Mit dem „Friedrich Carré“ und mehreren neuen Geschäftsblöcken bekommt das Areal um den Bahnhof Friedrichstraße ein neues Gesicht

Der Oldtimerkorso findet an der Friedrichstraße ausnahmsweise im Saale statt, denn hier setzt der Autohersteller Opel seine Ahnengalerie in Szene. Vorneweg rollt der „Laubfrosch“, ein leichtfüßiger, leuchtend grün lackierter Sportwagen aus dem Jahr 1924. Hinter dem schlanken Flitzer glänzt die Limousine „Olympia“, Baujahr 1935, mit anmutig geschwungenen Kotflügeln, zuletzt schließlich Opas Kadett in der Ur-Version des Jahres 1962. Und mittendrin, als sei es ein Requisit aus einem Fritz Lang-Film, das tiefschwarz lackierte Raketenauto „Rak3“. Dr.

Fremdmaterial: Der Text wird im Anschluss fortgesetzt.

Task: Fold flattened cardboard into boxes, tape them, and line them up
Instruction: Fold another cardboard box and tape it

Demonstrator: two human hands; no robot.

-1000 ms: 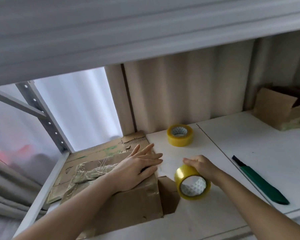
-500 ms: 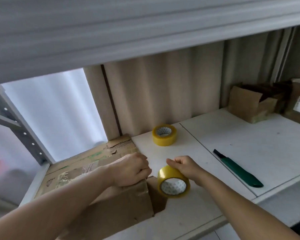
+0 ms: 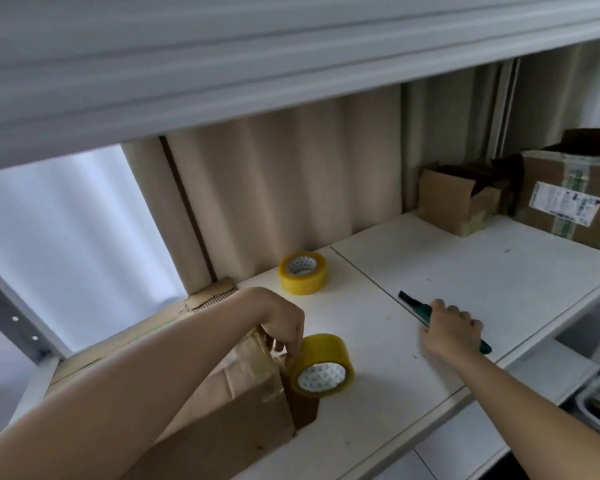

Mabuse hätte gewiss seine Freude an dem 300 Stundenkilometer schnellen Vehikel gehabt. An der Friedrichstraße hat Opel ein charmantes Mini-Museum in seiner Hauptstadt-Repräsentanz eingerichtet. Der Anblick der schnittigen Karosserien stimmt wehmütig, denn schweift der Blick aus dem Fenster, ist keine Spur mehr von wohlgestalteten Formen. Gegenüber steht das sogenannte „Friedrich Carré“, das seit kurzem bezugsfertig ist. Das Geschäftshaus-Ensemble nimmt die größere Hälfte des Blocks zwischen Friedrichstraße, Dorotheenstraße und dem Bahnhof Friedrichstraße ein und ist der bauliche Schlussstein von Hans Stimmanns Projekt, das alte Profil der barocken Nord-Süd-Achse wiederherzustellen. Bis nach dem Krieg stand an dieser Stelle das „Wintergarten“-Varieté, als nostalgische Hauptattraktion nicht wegzudenken aus dem Berliner Mythos von den „Goldenen Zwanzigern“.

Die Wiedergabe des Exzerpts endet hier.